ACTIVITY:
Where a line below has the string "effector" in it, include it in the count, and give that count alone.
(PROVIDED MATERIAL)
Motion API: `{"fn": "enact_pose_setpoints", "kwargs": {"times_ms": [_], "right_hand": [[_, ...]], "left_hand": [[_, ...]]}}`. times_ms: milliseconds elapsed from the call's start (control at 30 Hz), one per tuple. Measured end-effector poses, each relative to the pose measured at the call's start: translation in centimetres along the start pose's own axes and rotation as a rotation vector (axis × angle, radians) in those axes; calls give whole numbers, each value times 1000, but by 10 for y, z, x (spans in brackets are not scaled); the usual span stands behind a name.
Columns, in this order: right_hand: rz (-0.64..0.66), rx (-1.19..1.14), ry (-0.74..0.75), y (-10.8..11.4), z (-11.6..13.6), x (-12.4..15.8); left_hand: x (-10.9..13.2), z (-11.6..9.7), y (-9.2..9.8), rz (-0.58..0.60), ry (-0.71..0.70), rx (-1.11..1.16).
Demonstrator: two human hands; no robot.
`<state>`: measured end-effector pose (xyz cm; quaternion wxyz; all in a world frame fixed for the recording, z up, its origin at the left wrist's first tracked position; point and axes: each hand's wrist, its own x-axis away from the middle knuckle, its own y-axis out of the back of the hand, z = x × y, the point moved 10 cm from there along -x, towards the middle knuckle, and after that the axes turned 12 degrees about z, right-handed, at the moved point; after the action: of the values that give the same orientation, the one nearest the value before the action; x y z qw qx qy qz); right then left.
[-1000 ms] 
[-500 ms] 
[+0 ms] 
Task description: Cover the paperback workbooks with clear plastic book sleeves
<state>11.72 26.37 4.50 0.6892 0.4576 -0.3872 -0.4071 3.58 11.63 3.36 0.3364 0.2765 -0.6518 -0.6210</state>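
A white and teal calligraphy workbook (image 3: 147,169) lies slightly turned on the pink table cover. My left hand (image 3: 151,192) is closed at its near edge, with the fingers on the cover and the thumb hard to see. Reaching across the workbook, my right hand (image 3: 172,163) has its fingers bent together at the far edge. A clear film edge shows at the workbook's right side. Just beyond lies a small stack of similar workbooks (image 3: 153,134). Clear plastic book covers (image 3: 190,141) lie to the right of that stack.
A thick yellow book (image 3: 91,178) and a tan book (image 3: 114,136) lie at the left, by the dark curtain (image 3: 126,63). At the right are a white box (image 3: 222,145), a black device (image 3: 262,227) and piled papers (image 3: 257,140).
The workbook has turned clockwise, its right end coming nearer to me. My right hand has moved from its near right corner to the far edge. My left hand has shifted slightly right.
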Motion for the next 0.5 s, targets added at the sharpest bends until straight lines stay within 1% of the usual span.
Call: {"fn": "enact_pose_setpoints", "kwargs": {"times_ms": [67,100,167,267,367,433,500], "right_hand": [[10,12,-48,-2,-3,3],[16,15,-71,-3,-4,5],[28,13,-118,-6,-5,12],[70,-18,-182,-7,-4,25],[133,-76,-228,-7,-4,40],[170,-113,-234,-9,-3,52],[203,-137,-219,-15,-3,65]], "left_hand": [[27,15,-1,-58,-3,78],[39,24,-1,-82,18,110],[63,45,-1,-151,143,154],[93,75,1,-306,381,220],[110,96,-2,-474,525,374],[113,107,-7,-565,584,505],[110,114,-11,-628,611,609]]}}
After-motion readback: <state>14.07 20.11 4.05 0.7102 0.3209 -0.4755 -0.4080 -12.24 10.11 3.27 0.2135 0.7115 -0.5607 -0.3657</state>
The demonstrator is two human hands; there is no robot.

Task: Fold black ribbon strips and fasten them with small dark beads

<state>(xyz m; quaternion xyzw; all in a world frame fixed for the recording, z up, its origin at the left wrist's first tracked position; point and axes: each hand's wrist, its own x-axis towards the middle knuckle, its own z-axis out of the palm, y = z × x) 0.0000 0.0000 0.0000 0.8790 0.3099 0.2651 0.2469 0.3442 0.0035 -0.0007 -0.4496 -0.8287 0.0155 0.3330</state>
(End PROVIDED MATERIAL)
RESPONSE AREA:
2